WORK INSTRUCTION:
Each of the records that follow needs an exact reproduction.

EXERCISE INPUT below:

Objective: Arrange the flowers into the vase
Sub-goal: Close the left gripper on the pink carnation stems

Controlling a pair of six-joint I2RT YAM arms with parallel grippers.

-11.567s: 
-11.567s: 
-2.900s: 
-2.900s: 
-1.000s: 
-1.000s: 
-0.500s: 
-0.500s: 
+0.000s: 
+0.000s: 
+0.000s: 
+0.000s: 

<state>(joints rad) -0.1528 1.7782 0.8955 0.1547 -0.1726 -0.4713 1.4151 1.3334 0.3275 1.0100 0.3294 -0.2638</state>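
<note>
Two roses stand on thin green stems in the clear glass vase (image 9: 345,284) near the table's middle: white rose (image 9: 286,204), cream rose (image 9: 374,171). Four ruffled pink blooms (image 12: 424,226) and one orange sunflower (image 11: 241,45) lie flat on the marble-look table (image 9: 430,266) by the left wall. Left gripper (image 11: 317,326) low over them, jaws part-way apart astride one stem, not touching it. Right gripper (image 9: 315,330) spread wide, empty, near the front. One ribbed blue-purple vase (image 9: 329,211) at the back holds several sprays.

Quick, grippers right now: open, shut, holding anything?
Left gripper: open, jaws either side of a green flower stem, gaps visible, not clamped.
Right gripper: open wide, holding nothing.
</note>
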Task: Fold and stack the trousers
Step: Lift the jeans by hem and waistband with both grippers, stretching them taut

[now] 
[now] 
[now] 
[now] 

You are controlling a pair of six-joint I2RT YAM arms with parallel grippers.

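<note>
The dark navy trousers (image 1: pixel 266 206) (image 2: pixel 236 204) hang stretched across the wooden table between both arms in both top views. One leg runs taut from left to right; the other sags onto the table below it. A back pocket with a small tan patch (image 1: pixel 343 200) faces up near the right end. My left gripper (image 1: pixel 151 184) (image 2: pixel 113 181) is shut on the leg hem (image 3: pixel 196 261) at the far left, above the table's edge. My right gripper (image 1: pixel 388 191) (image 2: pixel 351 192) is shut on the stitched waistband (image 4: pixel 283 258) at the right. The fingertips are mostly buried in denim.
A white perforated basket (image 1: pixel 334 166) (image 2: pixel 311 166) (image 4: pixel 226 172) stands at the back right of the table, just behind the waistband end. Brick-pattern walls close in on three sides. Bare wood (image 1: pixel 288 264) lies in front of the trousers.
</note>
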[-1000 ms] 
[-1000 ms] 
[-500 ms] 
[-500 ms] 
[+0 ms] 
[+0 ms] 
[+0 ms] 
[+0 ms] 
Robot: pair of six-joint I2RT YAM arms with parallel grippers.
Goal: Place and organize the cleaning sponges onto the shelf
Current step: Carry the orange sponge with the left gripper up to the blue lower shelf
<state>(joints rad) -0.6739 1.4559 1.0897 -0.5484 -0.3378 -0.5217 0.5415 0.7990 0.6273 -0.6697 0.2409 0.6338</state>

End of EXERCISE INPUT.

EXERCISE RESPONSE:
Objective: Arrange the flowers into the vase
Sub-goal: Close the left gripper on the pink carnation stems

Controlling a pair of six-joint I2RT YAM arms with parallel grippers.

-11.567s: 
-11.567s: 
-2.900s: 
-2.900s: 
-1.000s: 
-1.000s: 
-0.500s: 
-0.500s: 
+0.000s: 
+0.000s: 
+0.000s: 
+0.000s: 

<state>(joints rad) -0.1528 1.7782 0.8955 0.1547 -0.1726 -0.4713 1.4151 1.3334 0.3275 1.0100 0.3294 -0.2638</state>
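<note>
Two roses stand on thin green stems in the clear glass vase (image 9: 345,284) near the table's middle: white rose (image 9: 286,204), cream rose (image 9: 374,171). Four ruffled pink blooms (image 12: 424,226) and one orange sunflower (image 11: 241,45) lie flat on the marble-look table (image 9: 430,266) by the left wall. Left gripper (image 11: 317,326) low over them, jaws part-way apart astride one stem, not touching it. Right gripper (image 9: 315,330) spread wide, empty, near the front. One ribbed blue-purple vase (image 9: 329,211) at the back holds several sprays.

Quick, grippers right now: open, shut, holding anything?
Left gripper: open, jaws either side of a green flower stem, gaps visible, not clamped.
Right gripper: open wide, holding nothing.
</note>
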Task: Fold and stack the trousers
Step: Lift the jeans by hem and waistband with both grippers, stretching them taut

[now] 
[now] 
[now] 
[now] 

You are controlling a pair of six-joint I2RT YAM arms with parallel grippers.

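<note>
The dark navy trousers (image 1: pixel 266 206) (image 2: pixel 236 204) hang stretched across the wooden table between both arms in both top views. One leg runs taut from left to right; the other sags onto the table below it. A back pocket with a small tan patch (image 1: pixel 343 200) faces up near the right end. My left gripper (image 1: pixel 151 184) (image 2: pixel 113 181) is shut on the leg hem (image 3: pixel 196 261) at the far left, above the table's edge. My right gripper (image 1: pixel 388 191) (image 2: pixel 351 192) is shut on the stitched waistband (image 4: pixel 283 258) at the right. The fingertips are mostly buried in denim.
A white perforated basket (image 1: pixel 334 166) (image 2: pixel 311 166) (image 4: pixel 226 172) stands at the back right of the table, just behind the waistband end. Brick-pattern walls close in on three sides. Bare wood (image 1: pixel 288 264) lies in front of the trousers.
</note>
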[-1000 ms] 
[-1000 ms] 
[-500 ms] 
[-500 ms] 
[+0 ms] 
[+0 ms] 
[+0 ms] 
[+0 ms] 
Robot: pair of six-joint I2RT YAM arms with parallel grippers.
Goal: Place and organize the cleaning sponges onto the shelf
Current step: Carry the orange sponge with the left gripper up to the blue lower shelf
<state>(joints rad) -0.6739 1.4559 1.0897 -0.5484 -0.3378 -0.5217 0.5415 0.7990 0.6273 -0.6697 0.2409 0.6338</state>

The answer to this exercise is complete.